■ **EXERCISE GOAL**: Could you retype every line below exactly, omitting the images?

[[ EXERCISE DATA open ]]

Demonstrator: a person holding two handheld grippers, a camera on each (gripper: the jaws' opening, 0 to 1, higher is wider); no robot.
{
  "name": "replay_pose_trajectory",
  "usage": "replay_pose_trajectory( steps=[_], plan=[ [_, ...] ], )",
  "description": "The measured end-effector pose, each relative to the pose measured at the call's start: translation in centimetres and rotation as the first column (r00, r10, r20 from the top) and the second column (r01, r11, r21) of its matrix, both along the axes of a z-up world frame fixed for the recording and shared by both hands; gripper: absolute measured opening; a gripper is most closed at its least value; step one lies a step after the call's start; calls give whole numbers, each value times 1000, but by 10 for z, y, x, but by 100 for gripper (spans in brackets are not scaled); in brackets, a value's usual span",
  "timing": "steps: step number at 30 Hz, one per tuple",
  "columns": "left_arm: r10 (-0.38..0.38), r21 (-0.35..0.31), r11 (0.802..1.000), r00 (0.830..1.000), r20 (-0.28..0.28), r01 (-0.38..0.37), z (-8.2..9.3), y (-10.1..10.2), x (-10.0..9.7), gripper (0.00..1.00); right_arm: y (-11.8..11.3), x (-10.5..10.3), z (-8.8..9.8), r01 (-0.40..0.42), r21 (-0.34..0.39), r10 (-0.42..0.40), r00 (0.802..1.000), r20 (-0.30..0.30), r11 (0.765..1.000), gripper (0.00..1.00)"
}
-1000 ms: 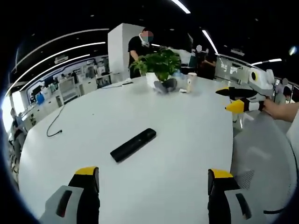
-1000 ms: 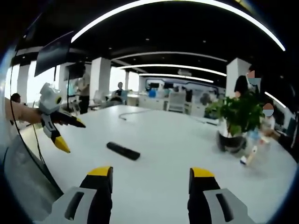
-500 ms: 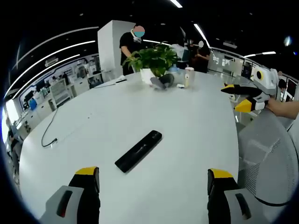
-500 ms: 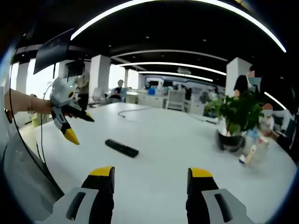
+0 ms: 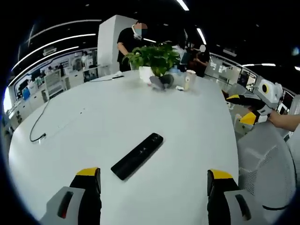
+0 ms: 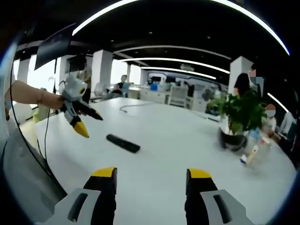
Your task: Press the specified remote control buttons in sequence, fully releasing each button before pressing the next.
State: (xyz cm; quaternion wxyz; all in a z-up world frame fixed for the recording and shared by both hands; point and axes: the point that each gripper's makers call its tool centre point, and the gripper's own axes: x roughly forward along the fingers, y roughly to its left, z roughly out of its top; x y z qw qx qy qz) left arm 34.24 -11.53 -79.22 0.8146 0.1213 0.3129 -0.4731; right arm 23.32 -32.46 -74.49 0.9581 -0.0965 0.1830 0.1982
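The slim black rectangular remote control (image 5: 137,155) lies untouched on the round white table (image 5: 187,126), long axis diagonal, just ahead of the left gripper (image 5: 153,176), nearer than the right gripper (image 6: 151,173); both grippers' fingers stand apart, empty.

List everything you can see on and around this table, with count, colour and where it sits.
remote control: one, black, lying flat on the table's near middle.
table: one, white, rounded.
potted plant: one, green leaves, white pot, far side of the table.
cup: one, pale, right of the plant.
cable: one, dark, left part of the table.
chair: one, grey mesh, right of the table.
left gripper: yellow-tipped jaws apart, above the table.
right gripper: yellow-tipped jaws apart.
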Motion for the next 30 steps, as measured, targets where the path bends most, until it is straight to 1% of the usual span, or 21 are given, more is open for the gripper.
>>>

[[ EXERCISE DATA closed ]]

■ **RESULT OF THE TASK**:
Demonstrator: a person holding two handheld grippers, a camera on each (gripper: the jaws' opening, 0 to 1, higher is wider); no robot.
{
  "name": "replay_pose_trajectory",
  "usage": "replay_pose_trajectory( steps=[_], plan=[ [_, ...] ], )",
  "description": "The measured end-effector pose, each relative to the pose measured at the call's start: translation in centimetres and rotation as the first column (r00, r10, r20 from the top) and the second column (r01, r11, r21) of its matrix, both along the axes of a z-up world frame fixed for the recording and shared by both hands; gripper: absolute measured opening; a gripper is most closed at its least value; step one lies a step after the call's start; calls give whole numbers, each value times 1000, but by 10 for z, y, x, but by 100 for gripper (spans in brackets are not scaled); in brackets, a value's usual span",
  "timing": "steps: step number at 30 Hz, one per tuple",
  "columns": "left_arm: r10 (-0.38..0.38), r21 (-0.35..0.31), r11 (0.802..1.000), r00 (0.830..1.000), r20 (-0.28..0.28), r01 (-0.38..0.37), z (-8.2..9.3), y (-10.1..10.2), x (-10.0..9.7), gripper (0.00..1.00); right_arm: y (-11.8..11.3), x (-10.5..10.3), z (-8.8..9.8), r01 (-0.40..0.42), r21 (-0.34..0.39), r10 (-0.42..0.40), r00 (0.802..1.000), r20 (-0.30..0.30), r11 (0.765..1.000), gripper (0.00..1.00)"
}
-1000 ms: 
-1000 ms: 
-500 ms: 
-500 ms: 
+0 ms: 
+0 ms: 
Your task: Press the specified remote control buttons in sequence, fully releasing each button before pressing the next.
State: (xyz cm; quaternion wxyz; all in a z-up world frame fixed for the recording and shared by both hands; point and axes: the point that each gripper's makers call its tool centre point, and the gripper's own axes: x roughly forward along the fingers, y roughly to its left, z roughly out of its top; x y z qw qx qy qz) left arm 34.24 -11.53 -79.22 0.8146 0.1213 0.3129 -0.4731; right arm 23.32 -32.46 -74.49 0.9581 -0.0965 0.1830 0.1982
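The slim black rectangular remote control (image 5: 137,155) lies untouched on the round white table (image 5: 187,126), long axis diagonal, just ahead of the left gripper (image 5: 153,176), nearer than the right gripper (image 6: 151,173); both grippers' fingers stand apart, empty.

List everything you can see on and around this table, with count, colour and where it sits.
remote control: one, black, lying flat on the table's near middle.
table: one, white, rounded.
potted plant: one, green leaves, white pot, far side of the table.
cup: one, pale, right of the plant.
cable: one, dark, left part of the table.
chair: one, grey mesh, right of the table.
left gripper: yellow-tipped jaws apart, above the table.
right gripper: yellow-tipped jaws apart.
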Motion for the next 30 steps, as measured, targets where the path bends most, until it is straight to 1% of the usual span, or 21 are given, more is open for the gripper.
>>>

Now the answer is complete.